Jun 28, 1999, 12:46 (57 Talkback[s])
(Other stories by Conrad Sanderson)


Desktop-as-a-Service Designed for Any Cloud ? Nutanix Frame

By Conrad Sanderson

Microsoft's Steve Ballmer has recently made some interesting noises in Austria. As mentioned in LinuxToday and Microsoft, Kanzler Klima ... (translated via Babelfish), during a keynote address (and/or an interview) Ballmer said "Apache is simply better." And then: "It is our own fault if we do not offer enough features with our servers to justify their price. When it comes to hosting several sites on one server version, Apache is simply better. Windows 2000 will solve this problem."
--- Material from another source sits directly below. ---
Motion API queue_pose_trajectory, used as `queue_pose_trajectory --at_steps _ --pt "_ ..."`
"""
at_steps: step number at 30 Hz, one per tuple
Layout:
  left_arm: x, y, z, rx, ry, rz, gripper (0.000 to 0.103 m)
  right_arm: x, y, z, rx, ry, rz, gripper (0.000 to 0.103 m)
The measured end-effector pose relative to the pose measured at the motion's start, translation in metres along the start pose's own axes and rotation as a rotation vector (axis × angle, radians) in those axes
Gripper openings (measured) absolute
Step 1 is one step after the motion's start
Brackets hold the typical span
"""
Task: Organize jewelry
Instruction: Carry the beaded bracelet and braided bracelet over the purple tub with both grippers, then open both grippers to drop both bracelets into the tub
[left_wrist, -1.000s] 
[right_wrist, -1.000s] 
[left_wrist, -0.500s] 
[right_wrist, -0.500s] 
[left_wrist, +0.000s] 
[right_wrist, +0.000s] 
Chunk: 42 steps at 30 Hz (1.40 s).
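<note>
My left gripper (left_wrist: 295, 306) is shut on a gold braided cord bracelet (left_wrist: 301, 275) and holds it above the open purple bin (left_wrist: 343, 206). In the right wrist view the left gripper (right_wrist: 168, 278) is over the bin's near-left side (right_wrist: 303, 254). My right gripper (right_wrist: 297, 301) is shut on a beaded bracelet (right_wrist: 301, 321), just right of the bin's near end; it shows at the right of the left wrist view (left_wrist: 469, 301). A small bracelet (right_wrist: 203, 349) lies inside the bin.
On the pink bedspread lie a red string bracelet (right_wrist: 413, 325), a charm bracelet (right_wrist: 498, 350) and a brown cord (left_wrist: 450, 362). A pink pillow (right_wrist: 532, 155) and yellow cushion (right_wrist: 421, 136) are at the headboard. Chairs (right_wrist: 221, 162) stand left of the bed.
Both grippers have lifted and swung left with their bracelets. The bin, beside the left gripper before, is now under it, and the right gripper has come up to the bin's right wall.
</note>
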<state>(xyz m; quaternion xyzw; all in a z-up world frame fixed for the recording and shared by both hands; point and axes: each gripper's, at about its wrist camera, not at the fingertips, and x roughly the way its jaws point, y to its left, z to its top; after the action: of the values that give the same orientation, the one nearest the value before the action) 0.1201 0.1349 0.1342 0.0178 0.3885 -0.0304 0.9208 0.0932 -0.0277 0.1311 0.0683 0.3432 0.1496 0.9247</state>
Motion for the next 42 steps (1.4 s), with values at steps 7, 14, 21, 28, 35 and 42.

This is a warning sign 1000 miles high and wide that is easy to decipher knowing Microsoft's tactics and their history. Everybody knows what happened to Netscape. Let me dissect what is going to happen to Apache (and indirectly, to Linux):

  • Microsoft admitting that Apache is better ? Let's remember that Microsoft is more of a marketing company - they would never, ever, I repeat, ever do that. They are too accustomed to spreading FUD and proclaiming "our stuff is better than competition" even when it clearly isn't so. Since they are admitting that the price/performance/features equation of Apache is better than anything Microsoft has to offer, it means they have gotten used to the idea, mulled it over, and came up with a solution. Apache is not just hurting them financially in the server market - it is also hurting them in the statistics game, and Microsoft hates not being on top. They hate not being in control. At last count Apache has 57% of the server market while MS had about 23%.
  • The MS solution to the Apache problem: Windows 2000 will have a simple (lightweight?) web server - very easy to setup and maintain. This will be "integrated" into the operating system, just as Internet Explorer was in Win98.
  • This MS web server will also be available as a free download, for use on Win95 and Win98 machines. This is done purely to spread it and populate it everywhere - make use of the existing Windows userbase, since the Windows 2000 upgrade (read: migration) will take some time. Have you counted how many pirate MP3 sites use primitive FTP servers running on Windows ? The installed user base of Windows machines runs into the 100s of millions, while Linux and other UNIXes that run Apache are only a small percentage of that.
  • This new free MS web server will not be as fast, or feature rich as their current IIS server. They still want to make some money out of it. People will be easier to convince to upgrade from the free server to IIS after being used to a Microsoft product. Even if the free web server eats into their IIS sales, their thinking is that it is at least a Microsoft web server and not Apache...
  • ... which leads us to: Microsoft will add some Internet Explorer-only features into their new web server (small at first), thus attempting to control the server and client side at the same time. Using Netscape to access the web server ? Too bad it won't do SomeCoolNewFeature - normal people and Windows geeks won't be impressed...
  • The new free web server / Windows 2000 combination will reduce the appeal of Apache, and hence, Linux (sinceit is the primary platform on which Apache runs on). The main attraction of Linux/Apache is the price and functionality. To most people, its Open SourceNess is a secondary bonus. Microsoft understands this and is attempting to weave a self-fullfilling prophecy of "Linux is only a fad". Stability is of course important, but Microsoft's Marketing Power (tm) will make sure that this is non-issue when the advertising (read: hype) campaign starts for Windows 2000.
  • Attacking Apache with this kind of tactic is not legally painful as integrating the browser was. After all, Apache isn't made by a company. To the legal system and Microsoft, Apache came out of the ether and its secretary is a website.
  • Overall, this strategy isn't much different from what Microsoft did to Netscape. MS is yet again leveraging the Windows installed user base to counter a new threat: Open Source Software. But this threat is of much greater importance and greater stakes are at play here. They know OSS works. They know it has better stuff than they make. They know it develops quicker. They are scared of becoming obsolete. But most of all they are scared of not being on top, not being able to dictate. Not being able to control.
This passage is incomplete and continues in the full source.